Gay conversion therapies, also called reparative therapies, have been strongly discouraged in Israel, the US and elsewhere with major health organizations pointing to what they term its pseudo-scientific methods, and its treatment of homosexuality as a mental illness.
But it remains legal in Israel, and is still accepted in some conservative and Orthodox circles. An estimated 20 to 30 licensed psychologists and social workers and 50 non-licensed therapists practice some form of conversion therapy in Israel, Rabbi Ron Yosef of the Orthodox gay organization Hod told the Associated Press in 2016.
Leading medical organizations in the US say there is no proof sexual orientation change efforts are effective, and that therapy can reinforce self-hatred, depression and self-harm.
The Israel Psychological Association reached similar conclusions in a 2011 position paper, which Israel’s Health Ministry adopted in late 2014. But the Association also endorsed a claim practitioners make, that “political correctness” likely prevents the funding and publication of studies examining the therapy’s potential effectiveness.
Though outlawed in some parts of the world, the practice remains legal in Israel.
Responding to his remarks, the Israel Psychological Association sent a letter to Peretz Saturday night saying his words showed “a total deviation from the mental and social reality related to the integration and acceptance of sexual orientation during adolescence,” according to the Haaretz newspaper.

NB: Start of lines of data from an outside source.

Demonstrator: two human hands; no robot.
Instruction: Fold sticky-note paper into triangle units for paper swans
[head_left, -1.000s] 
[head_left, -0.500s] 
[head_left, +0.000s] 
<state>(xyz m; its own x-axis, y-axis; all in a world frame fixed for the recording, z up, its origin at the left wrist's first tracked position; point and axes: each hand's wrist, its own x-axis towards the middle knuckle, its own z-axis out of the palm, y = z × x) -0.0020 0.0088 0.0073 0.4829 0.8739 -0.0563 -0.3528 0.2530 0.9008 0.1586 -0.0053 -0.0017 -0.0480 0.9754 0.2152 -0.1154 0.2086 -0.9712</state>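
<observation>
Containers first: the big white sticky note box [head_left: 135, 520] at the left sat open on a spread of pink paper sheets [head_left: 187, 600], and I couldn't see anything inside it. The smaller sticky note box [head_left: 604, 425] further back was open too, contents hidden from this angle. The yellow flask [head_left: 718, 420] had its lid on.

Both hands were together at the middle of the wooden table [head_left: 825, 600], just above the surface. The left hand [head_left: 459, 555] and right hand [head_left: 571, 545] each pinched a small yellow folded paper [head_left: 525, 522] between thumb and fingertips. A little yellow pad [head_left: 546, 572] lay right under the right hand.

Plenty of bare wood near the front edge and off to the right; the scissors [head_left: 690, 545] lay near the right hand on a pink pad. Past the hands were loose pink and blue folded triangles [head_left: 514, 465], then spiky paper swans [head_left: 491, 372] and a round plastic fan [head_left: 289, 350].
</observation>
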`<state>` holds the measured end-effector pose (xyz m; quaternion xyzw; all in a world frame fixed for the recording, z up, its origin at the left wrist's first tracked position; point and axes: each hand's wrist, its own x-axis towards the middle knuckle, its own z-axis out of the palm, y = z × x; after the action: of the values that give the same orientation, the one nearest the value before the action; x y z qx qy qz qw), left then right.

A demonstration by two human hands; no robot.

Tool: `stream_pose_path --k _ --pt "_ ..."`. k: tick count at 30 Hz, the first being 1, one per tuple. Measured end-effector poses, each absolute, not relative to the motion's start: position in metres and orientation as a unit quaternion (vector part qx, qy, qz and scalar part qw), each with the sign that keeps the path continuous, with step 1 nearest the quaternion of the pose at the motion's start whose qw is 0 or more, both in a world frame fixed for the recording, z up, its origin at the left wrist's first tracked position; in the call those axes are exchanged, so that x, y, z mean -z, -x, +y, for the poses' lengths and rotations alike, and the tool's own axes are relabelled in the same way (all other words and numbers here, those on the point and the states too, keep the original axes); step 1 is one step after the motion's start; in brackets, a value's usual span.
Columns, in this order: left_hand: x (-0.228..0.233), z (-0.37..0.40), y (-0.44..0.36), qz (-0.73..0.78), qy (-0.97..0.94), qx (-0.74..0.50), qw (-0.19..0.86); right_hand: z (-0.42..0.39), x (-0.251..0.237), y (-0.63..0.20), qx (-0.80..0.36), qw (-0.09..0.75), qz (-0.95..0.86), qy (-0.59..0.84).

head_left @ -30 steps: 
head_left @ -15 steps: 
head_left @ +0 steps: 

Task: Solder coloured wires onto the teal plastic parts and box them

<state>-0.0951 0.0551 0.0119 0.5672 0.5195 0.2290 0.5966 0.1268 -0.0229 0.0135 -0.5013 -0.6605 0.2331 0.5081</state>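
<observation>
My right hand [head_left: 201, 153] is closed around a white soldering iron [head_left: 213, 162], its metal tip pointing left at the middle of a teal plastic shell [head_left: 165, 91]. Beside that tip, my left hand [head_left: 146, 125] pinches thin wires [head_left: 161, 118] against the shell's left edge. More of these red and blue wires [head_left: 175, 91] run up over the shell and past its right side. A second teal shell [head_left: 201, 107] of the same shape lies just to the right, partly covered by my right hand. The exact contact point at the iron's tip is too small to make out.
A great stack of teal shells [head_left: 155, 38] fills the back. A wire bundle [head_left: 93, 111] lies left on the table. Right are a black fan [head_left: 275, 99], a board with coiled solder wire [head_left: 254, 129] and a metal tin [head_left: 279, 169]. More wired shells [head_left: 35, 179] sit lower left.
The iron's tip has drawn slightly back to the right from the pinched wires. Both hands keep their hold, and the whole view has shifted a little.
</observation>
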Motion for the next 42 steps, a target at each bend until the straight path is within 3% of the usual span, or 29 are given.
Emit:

Dr. Zvi Fishel, the head of the Israel Psychiatric Association, said that it was “shameful and worrisome” that Israel would have an education minister with such views.
“The therapies … constitute a danger and cause serious damage to the mental health of the patient, giving them feelings of failure that can lead to suicide,” he said, according to Walla news. “The education minister, through his unfortunate statements, is endangering the lives of many.”

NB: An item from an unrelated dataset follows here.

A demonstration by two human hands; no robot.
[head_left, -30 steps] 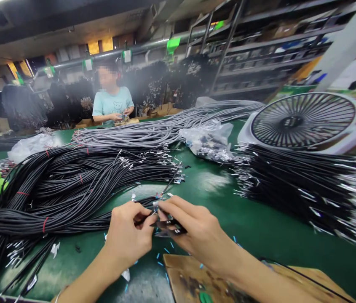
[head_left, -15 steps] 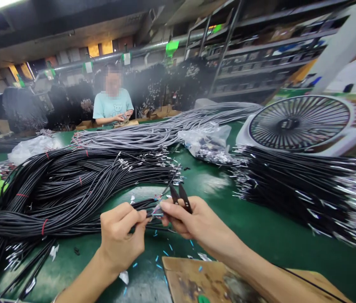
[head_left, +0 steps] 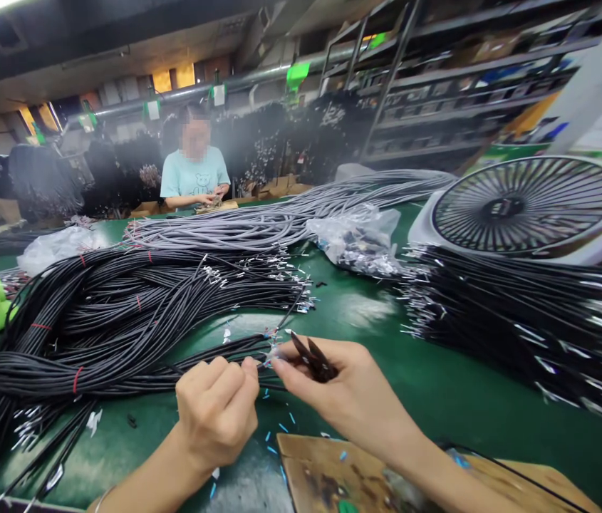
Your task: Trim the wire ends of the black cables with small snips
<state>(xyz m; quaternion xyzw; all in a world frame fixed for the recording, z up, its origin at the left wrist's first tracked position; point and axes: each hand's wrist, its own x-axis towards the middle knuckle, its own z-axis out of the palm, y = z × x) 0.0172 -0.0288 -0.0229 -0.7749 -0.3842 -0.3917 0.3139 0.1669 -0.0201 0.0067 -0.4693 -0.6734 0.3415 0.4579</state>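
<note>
My left hand (head_left: 218, 410) is closed in a pinch at the end of a black cable, its fingertips close to my right thumb. Thin coloured wires (head_left: 267, 362) show between the two hands. Inside my right hand (head_left: 351, 381) lies a pair of small black snips (head_left: 312, 358), pointed blades sticking up and left. The thumb and finger of that hand also pinch toward the wire ends, though the exact contact is hidden. Just behind the hands, black cables (head_left: 215, 350) with stripped ends lie on the green table (head_left: 375, 399).
A large bundle of black cables (head_left: 113, 299) fills the left; another bundle (head_left: 493, 320) lies right, below a fan (head_left: 525, 206). Grey cables (head_left: 226, 231) and a plastic bag (head_left: 357, 235) lie behind. In front is a stained board (head_left: 327, 477). A co-worker (head_left: 194, 174) sits opposite.
My left hand has turned, its back now facing me more, and shifted slightly right. The snips have tilted lower to the left in my right hand.
</note>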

In the interview, Peretz said he himself had conducted the therapy on gay youths and had recommended it to others, though he later indicated in a clarification thay he would not necessarily do so in schools as part of his role as education minister.
“During my years as an educator, I met with students who felt terribly distressed over their sexual orientation and chose to turn to professionals to change their [sexual] orientation. What I said in the interview was from my personal acquaintance with similar cases,” he said some two hours after his original remarks sparked a harsh backlash.

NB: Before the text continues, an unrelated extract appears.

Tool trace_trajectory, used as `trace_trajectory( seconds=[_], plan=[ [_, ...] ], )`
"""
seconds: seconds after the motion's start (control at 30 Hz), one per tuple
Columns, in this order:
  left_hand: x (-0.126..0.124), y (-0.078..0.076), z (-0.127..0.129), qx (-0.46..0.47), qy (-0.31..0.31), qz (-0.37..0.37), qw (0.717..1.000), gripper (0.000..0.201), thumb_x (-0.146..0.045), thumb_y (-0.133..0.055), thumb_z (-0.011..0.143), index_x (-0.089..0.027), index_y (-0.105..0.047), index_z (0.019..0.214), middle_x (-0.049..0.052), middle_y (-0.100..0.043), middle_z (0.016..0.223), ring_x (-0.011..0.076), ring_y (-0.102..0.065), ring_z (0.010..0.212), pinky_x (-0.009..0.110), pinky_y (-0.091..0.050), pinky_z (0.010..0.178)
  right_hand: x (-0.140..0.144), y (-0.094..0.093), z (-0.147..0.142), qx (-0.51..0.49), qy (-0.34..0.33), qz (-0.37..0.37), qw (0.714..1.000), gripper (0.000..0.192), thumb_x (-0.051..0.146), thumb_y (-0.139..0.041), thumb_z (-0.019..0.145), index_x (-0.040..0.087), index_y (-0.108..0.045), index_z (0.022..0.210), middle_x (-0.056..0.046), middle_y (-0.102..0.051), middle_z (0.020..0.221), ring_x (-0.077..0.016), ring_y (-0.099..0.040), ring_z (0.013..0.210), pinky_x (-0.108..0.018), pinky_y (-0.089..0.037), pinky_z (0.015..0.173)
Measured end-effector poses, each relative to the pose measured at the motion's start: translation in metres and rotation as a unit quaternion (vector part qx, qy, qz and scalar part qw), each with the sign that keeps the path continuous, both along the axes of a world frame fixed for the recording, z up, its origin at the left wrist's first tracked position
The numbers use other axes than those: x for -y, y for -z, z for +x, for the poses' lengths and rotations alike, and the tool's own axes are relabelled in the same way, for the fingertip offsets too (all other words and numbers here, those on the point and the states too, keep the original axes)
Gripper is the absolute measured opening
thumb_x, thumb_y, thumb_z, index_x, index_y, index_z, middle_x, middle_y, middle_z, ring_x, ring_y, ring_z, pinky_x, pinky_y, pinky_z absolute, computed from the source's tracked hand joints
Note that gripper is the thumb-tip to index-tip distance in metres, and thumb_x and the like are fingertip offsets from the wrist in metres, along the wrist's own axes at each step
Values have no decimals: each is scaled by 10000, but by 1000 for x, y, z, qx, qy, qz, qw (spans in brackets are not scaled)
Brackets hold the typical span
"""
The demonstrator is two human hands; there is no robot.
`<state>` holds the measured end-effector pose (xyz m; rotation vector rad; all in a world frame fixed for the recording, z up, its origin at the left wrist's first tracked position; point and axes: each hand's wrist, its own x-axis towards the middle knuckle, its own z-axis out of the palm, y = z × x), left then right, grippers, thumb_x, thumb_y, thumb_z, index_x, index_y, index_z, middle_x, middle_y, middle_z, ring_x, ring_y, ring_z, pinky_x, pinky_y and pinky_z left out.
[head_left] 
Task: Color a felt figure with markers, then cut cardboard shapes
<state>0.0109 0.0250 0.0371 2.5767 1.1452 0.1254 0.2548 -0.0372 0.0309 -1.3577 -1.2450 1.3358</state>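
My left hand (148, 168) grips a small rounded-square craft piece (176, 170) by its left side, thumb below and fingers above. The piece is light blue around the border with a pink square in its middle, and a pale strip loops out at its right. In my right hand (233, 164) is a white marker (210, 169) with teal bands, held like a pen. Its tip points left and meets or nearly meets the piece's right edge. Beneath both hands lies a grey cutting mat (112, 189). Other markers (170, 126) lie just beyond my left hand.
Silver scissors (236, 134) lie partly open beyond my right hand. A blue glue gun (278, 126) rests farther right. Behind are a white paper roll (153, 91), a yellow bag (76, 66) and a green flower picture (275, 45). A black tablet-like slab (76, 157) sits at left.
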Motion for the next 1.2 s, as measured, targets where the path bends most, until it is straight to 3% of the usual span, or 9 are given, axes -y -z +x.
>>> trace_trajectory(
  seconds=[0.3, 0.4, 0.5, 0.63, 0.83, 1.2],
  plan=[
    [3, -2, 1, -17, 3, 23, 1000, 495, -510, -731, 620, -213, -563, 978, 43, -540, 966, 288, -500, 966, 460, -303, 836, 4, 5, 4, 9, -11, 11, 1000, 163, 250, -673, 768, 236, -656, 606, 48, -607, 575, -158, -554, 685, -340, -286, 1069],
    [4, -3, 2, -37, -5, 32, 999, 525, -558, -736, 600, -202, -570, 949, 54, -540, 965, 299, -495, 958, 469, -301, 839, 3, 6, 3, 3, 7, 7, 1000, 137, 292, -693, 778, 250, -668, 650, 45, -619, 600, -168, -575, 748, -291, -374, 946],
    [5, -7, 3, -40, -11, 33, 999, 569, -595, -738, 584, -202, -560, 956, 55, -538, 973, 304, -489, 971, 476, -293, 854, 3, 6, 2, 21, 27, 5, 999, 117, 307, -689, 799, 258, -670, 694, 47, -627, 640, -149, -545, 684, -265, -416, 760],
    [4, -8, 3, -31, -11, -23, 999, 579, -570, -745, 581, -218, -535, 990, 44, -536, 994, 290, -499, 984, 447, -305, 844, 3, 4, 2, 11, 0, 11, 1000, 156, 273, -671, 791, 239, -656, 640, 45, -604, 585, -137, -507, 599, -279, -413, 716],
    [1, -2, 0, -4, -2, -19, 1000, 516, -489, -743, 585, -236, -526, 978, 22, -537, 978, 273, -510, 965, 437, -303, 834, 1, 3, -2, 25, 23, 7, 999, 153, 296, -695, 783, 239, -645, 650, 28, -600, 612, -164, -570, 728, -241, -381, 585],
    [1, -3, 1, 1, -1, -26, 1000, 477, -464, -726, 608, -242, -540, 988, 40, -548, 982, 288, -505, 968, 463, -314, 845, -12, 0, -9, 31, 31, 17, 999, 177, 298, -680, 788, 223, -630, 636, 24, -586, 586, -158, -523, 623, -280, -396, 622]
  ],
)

The Aguda rejected his clarification in a statement and called for the ministry to be “converted from darkness to light.”
It said it would hold a rally outside the Kiryat Memshala government compound in central Tel Aviv on Sunday at 7 p.m.
The Association of Israeli Gay Fathers also urged the government to appoint someone else as education minister, “who will represent Israeli society and respect the whole population.”
Blue and White MK Yael German, who served as health minister when the ministry came out against conversion therapy in 2014, quipped that Peretz “‘should undergo conversion to the 21st century.”
Peretz, head of the national religious Jewish Home party, was appointed education minister last month by Netanyahu’s caretaker government. In 1992, Peretz founded the Atzmona pre-military academy, in a settlement in the Gaza Strip, which became known for developing future leaders in the socially conservative national religious camp.
A well known figure among nationalist ultra-Orthodox Israelis, he served as the chief rabbi of the Israel Defense Forces from 2010 to 2016.
Last week, he came under fire for saying intermarriage was a “second Holocaust.”
The Associated Press contributed to this report.